- **Data extracted from a collection**
= = = = = = =

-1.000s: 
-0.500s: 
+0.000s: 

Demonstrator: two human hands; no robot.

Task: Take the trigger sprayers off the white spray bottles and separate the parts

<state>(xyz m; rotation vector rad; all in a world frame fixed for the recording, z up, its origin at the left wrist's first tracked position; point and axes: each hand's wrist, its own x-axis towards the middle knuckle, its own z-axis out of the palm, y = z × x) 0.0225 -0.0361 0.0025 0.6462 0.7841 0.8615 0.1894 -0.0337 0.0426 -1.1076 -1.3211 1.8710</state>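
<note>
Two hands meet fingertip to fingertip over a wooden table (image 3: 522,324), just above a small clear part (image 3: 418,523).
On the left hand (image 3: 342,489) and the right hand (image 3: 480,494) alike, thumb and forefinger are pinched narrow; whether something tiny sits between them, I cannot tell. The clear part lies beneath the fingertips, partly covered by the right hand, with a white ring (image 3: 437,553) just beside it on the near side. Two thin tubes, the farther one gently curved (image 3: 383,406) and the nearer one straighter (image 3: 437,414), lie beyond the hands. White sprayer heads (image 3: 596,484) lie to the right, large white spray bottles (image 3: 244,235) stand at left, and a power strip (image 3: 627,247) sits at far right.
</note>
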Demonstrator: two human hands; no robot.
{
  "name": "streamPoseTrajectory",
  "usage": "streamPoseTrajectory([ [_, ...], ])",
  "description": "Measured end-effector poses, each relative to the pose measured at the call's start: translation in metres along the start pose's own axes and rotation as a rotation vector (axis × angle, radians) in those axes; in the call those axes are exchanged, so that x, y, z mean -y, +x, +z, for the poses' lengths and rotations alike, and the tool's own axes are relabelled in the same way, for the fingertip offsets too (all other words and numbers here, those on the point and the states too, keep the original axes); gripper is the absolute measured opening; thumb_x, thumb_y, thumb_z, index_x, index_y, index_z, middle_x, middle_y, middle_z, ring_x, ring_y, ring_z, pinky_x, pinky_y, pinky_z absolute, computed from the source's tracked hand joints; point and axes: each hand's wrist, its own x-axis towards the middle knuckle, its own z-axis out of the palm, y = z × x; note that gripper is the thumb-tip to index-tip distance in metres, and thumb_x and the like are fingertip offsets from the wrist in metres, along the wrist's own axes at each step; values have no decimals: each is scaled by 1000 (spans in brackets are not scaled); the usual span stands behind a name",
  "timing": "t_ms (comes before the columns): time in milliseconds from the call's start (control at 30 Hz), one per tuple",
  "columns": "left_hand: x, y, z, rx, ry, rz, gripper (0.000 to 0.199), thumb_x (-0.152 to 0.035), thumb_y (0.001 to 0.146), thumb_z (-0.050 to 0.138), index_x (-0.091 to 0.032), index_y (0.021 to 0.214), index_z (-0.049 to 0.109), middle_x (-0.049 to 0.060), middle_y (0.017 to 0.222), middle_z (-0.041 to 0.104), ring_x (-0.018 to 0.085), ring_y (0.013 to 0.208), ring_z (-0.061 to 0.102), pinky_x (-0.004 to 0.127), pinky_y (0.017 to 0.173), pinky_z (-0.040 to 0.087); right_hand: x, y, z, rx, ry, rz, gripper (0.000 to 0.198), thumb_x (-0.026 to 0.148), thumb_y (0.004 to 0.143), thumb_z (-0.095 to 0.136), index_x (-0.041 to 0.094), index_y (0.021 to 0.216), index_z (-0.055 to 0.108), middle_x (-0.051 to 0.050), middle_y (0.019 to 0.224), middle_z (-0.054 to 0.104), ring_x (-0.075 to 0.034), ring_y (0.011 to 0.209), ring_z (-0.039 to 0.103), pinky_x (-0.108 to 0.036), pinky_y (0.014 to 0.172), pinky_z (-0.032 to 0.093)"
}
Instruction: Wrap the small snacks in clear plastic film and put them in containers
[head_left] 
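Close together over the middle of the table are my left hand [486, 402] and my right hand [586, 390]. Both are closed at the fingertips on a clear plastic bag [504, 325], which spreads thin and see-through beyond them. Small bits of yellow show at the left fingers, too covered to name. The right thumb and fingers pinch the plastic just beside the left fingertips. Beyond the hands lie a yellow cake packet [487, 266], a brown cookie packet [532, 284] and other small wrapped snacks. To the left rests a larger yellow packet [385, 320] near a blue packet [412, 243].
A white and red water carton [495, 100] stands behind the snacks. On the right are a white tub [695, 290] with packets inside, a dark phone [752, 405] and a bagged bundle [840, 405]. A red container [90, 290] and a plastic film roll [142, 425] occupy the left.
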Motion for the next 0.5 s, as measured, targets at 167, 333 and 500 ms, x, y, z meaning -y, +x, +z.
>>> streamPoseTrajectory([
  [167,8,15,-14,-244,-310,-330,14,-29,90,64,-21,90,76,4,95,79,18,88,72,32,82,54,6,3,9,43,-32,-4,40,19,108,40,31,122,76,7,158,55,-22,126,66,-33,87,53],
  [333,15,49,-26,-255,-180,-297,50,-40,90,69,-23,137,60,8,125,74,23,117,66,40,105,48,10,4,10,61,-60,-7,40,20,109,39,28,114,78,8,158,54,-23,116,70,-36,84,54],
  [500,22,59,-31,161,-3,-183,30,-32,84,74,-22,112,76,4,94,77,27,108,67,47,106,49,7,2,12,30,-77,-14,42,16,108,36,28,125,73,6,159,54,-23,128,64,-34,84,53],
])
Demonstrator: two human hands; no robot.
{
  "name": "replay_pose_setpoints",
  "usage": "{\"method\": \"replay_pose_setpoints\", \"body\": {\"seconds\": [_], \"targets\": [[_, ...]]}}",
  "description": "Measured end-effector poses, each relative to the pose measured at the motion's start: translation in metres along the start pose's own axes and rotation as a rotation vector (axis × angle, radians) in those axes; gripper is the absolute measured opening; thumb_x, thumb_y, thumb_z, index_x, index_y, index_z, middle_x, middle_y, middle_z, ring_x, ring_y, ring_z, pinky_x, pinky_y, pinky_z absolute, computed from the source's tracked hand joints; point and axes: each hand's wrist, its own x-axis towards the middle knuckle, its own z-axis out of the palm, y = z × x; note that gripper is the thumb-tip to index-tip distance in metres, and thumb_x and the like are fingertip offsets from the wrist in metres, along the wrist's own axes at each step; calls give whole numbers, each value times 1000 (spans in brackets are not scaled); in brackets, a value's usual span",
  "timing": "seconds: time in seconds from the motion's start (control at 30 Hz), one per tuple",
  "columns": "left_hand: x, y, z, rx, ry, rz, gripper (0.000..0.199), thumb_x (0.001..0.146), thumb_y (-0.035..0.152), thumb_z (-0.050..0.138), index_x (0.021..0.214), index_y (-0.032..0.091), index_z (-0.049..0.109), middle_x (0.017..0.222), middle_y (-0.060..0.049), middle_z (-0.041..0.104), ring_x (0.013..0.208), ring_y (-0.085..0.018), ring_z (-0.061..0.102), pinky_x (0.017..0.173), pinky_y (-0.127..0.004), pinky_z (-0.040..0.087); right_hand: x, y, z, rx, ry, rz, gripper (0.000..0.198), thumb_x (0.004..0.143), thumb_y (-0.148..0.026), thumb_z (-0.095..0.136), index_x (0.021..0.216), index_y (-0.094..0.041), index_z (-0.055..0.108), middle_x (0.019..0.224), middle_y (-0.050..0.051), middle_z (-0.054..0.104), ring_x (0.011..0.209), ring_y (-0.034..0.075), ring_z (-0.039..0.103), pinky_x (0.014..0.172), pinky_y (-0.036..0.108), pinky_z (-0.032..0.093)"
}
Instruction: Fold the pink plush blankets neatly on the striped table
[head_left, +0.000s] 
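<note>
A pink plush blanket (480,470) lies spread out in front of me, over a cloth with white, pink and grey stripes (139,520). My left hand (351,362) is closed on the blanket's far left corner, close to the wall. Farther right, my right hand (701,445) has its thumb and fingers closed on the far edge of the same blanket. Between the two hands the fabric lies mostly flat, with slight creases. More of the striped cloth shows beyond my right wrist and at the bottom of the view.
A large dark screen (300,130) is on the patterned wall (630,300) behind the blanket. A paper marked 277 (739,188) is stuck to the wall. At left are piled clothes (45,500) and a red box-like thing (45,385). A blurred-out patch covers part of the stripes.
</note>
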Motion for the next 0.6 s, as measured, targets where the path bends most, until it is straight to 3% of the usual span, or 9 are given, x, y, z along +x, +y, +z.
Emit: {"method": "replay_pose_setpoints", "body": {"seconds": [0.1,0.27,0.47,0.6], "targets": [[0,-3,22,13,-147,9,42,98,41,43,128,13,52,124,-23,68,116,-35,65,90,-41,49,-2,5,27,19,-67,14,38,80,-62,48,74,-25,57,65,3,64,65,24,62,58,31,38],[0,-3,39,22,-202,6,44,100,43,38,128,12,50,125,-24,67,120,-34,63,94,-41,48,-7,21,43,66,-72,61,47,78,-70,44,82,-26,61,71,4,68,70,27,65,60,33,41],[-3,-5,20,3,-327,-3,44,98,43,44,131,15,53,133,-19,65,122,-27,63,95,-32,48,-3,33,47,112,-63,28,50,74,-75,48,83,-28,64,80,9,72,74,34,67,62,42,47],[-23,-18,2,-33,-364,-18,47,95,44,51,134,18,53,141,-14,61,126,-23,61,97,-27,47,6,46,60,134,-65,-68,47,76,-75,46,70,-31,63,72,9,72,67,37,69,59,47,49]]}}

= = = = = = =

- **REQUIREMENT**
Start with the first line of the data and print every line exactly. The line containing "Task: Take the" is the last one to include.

- **REPLY**
-1.000s: 
-0.500s: 
+0.000s: 

Demonstrator: two human hands; no robot.

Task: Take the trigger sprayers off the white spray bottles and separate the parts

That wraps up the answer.